======== INFORMATION GIVEN ========

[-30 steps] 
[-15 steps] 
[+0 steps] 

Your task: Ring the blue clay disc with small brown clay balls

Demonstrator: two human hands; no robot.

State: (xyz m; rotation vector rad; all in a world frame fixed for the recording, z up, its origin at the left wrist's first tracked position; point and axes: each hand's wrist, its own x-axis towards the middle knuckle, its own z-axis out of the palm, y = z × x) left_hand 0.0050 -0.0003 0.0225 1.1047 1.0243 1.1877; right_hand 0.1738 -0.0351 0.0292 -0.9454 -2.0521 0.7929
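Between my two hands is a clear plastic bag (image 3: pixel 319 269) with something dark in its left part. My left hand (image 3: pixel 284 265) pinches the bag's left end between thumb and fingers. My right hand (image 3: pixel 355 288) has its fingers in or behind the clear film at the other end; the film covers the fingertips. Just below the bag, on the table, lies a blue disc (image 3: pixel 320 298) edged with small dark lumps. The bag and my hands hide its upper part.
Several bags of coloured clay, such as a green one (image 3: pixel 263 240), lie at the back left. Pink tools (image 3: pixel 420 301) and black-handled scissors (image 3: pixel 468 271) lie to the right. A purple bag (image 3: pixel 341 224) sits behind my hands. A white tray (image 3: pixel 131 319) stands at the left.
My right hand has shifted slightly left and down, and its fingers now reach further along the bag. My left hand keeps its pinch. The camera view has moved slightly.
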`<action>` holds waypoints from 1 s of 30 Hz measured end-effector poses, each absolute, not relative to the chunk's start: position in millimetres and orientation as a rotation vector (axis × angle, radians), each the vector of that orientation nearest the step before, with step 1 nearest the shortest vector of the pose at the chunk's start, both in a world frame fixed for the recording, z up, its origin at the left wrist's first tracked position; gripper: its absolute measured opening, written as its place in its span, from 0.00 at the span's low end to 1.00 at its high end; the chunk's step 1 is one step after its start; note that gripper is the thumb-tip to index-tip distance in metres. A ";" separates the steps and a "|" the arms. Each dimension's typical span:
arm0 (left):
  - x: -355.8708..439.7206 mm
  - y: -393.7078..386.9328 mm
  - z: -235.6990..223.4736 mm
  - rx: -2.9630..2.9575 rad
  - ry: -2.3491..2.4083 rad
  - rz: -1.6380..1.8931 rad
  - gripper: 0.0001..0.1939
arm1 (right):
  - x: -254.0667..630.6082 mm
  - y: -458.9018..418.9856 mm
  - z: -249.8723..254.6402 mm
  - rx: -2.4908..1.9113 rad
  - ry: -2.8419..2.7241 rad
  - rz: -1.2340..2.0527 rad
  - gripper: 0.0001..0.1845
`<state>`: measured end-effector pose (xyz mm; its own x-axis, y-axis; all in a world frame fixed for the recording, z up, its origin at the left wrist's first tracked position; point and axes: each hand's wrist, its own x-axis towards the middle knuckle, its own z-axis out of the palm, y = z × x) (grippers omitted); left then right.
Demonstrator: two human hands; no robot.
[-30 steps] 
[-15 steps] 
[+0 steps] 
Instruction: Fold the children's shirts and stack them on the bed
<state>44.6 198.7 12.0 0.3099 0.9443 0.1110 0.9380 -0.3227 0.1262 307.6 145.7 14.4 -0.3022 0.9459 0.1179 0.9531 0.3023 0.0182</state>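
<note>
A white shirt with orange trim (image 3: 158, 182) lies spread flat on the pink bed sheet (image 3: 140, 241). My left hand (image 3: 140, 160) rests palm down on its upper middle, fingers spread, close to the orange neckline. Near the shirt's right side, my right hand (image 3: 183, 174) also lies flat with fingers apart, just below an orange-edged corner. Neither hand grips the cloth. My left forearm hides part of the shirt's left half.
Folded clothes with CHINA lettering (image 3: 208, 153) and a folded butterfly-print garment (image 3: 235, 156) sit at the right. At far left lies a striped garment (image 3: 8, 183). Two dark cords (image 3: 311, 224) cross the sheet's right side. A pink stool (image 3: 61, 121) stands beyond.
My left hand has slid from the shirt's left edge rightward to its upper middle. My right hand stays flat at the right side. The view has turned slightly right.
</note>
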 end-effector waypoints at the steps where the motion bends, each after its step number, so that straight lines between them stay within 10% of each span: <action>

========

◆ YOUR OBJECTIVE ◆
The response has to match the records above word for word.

◆ RESPONSE BELOW ◆
[-30 steps] 
[-15 steps] 
[+0 steps] 

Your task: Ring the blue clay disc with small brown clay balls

Demonstrator: two human hands; no robot.

State: (xyz m; rotation vector rad; all in a world frame fixed for the recording, z up, its origin at the left wrist's first tracked position; point and axes: each hand's wrist, its own x-axis towards the middle knuckle, its own z-axis out of the palm, y = z × x) left_hand 0.0050 -0.0003 0.0225 1.1047 1.0243 1.1877; right_hand 0.1738 -0.0351 0.0292 -0.9454 -2.0521 0.7929
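Between my two hands is a clear plastic bag (image 3: pixel 319 269) with something dark in its left part. My left hand (image 3: pixel 284 265) pinches the bag's left end between thumb and fingers. My right hand (image 3: pixel 355 288) has its fingers in or behind the clear film at the other end; the film covers the fingertips. Just below the bag, on the table, lies a blue disc (image 3: pixel 320 298) edged with small dark lumps. The bag and my hands hide its upper part.
Several bags of coloured clay, such as a green one (image 3: pixel 263 240), lie at the back left. Pink tools (image 3: pixel 420 301) and black-handled scissors (image 3: pixel 468 271) lie to the right. A purple bag (image 3: pixel 341 224) sits behind my hands. A white tray (image 3: pixel 131 319) stands at the left.
My right hand has shifted slightly left and down, and its fingers now reach further along the bag. My left hand keeps its pinch. The camera view has moved slightly.
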`<action>` holds waypoints from 1 s of 30 Hz measured end-effector poses, each absolute, not relative to the chunk's start: position in millimetres and orientation as a rotation vector (axis × angle, radians), each the vector of that orientation nearest the step before, with step 1 nearest the shortest vector of the pose at the chunk's start, both in a world frame fixed for the recording, z up, its origin at the left wrist's first tracked position; gripper: its absolute measured opening, written as its place in its span, from 0.00 at the span's low end to 1.00 at its high end; the chunk's step 1 is one step after its start; note that gripper is the thumb-tip to index-tip distance in metres. A ";" separates the steps and a "|" the arms. Each dimension's typical span:
arm0 (left):
  - x: -355.8708..439.7206 mm
  - y: -393.7078..386.9328 mm
  - z: -235.6990..223.4736 mm
  - rx: -2.9630..2.9575 rad
  - ry: -2.3491..2.4083 rad
  - rz: -1.6380..1.8931 rad
  - gripper: 0.0001..0.1939
arm1 (right):
  - x: -254.0667..630.6082 mm
  - y: -458.9018..418.9856 mm
  - z: -249.8723..254.6402 mm
  - rx: -2.4908..1.9113 rad
  - ry: -2.8419..2.7241 rad
  - rz: -1.2340..2.0527 rad
  - gripper: 0.0001..0.1845
`<state>`: measured end-effector pose (xyz mm; its own x-axis, y-axis; all in a world frame fixed for the recording, z up, its origin at the left wrist's first tracked position; point and axes: each hand's wrist, its own x-axis towards the middle knuckle, its own z-axis out of the palm, y = z × x) (grippers omitted); left then right.
Demonstrator: two human hands; no robot.
[-30 steps] 
[-15 steps] 
[+0 steps] 
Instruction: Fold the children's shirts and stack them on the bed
<state>44.6 198.7 12.0 0.3099 0.9443 0.1110 0.9380 -0.3227 0.1262 307.6 145.7 14.4 -0.3022 0.9459 0.1179 0.9531 0.3023 0.0182</state>
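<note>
A white shirt with orange trim (image 3: 158, 182) lies spread flat on the pink bed sheet (image 3: 140, 241). My left hand (image 3: 140, 160) rests palm down on its upper middle, fingers spread, close to the orange neckline. Near the shirt's right side, my right hand (image 3: 183, 174) also lies flat with fingers apart, just below an orange-edged corner. Neither hand grips the cloth. My left forearm hides part of the shirt's left half.
Folded clothes with CHINA lettering (image 3: 208, 153) and a folded butterfly-print garment (image 3: 235, 156) sit at the right. At far left lies a striped garment (image 3: 8, 183). Two dark cords (image 3: 311, 224) cross the sheet's right side. A pink stool (image 3: 61, 121) stands beyond.
My left hand has slid from the shirt's left edge rightward to its upper middle. My right hand stays flat at the right side. The view has turned slightly right.
</note>
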 end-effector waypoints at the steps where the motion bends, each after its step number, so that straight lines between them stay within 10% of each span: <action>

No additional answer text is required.